Motive der Vegetarier
Die Gründe für vegetarische Ernährung sind je nach Person und Kulturkreis verschieden. Ethisch argumentierende Vegetarier geben an, dass sie nicht möchten, dass ihretwegen Tiere leiden müssen und getötet werden. Auch tierrechtliche Überlegungen können eine Rolle spielen. Daneben steht die gesundheitliche Motivation derjenigen Vegetarier, die ihre Ernährungsweise für generell gesünder halten als die nichtvegetarische. Ein Teil der Vegetarier empfindet eine Abneigung gegen den Geschmack von Fleisch. Auch ökologische Begründungen werden vorgebracht; so verweisen manche Vegetarier auf die Belastung der Umwelt durch Massentierhaltung und Anbau von Futtermitteln.

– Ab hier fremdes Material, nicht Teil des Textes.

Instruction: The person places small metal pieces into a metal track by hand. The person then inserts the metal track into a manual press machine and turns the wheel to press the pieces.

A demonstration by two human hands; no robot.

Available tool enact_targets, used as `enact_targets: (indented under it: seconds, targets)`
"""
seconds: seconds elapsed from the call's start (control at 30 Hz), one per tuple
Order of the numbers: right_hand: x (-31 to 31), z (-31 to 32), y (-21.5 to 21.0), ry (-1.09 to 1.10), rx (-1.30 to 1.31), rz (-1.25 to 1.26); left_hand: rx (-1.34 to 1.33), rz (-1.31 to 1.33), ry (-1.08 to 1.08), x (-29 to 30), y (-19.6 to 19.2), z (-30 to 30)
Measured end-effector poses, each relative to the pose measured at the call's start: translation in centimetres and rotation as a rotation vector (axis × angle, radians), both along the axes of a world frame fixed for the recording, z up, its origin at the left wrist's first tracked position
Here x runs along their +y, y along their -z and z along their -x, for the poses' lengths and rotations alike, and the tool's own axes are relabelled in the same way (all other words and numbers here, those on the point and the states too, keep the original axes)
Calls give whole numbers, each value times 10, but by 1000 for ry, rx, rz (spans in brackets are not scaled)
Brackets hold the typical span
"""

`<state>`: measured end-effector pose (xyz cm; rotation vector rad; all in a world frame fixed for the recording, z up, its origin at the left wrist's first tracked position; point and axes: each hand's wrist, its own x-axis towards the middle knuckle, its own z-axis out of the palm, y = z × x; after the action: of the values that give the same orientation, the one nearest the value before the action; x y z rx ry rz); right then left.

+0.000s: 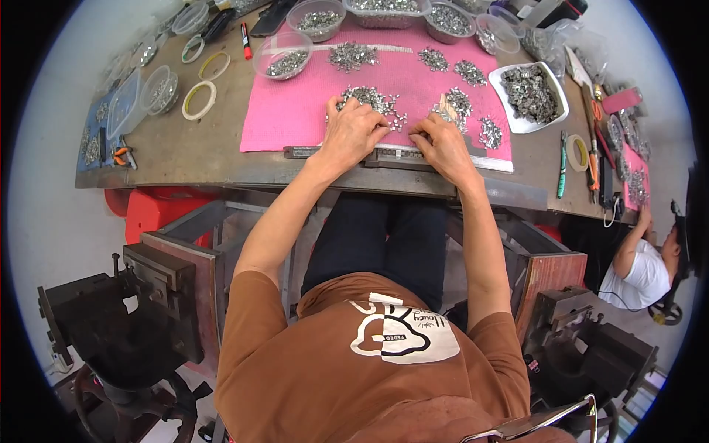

Sie leiten daraus ab, dass die Fleischproduktion unverantwortlich, da ökologisch nachteiliger, sei als der Anbau von Pflanzen für die menschliche Ernährung. Ferner argumentieren sie, dass diese relativ ineffiziente Nahrungsmittelproduktion angesichts von Hungersnöten in der Dritten Welt unverantwortlich sei.
In einigen Religionen beziehungsweise religiösen Richtungen bestehen zudem Prinzipien und Ernährungsregeln, die den Vegetarismus fordern (Jainismus und einzelne Richtungen des Hinduismus) oder für seine Ausbreitung günstige Voraussetzungen schaffen (Buddhismus).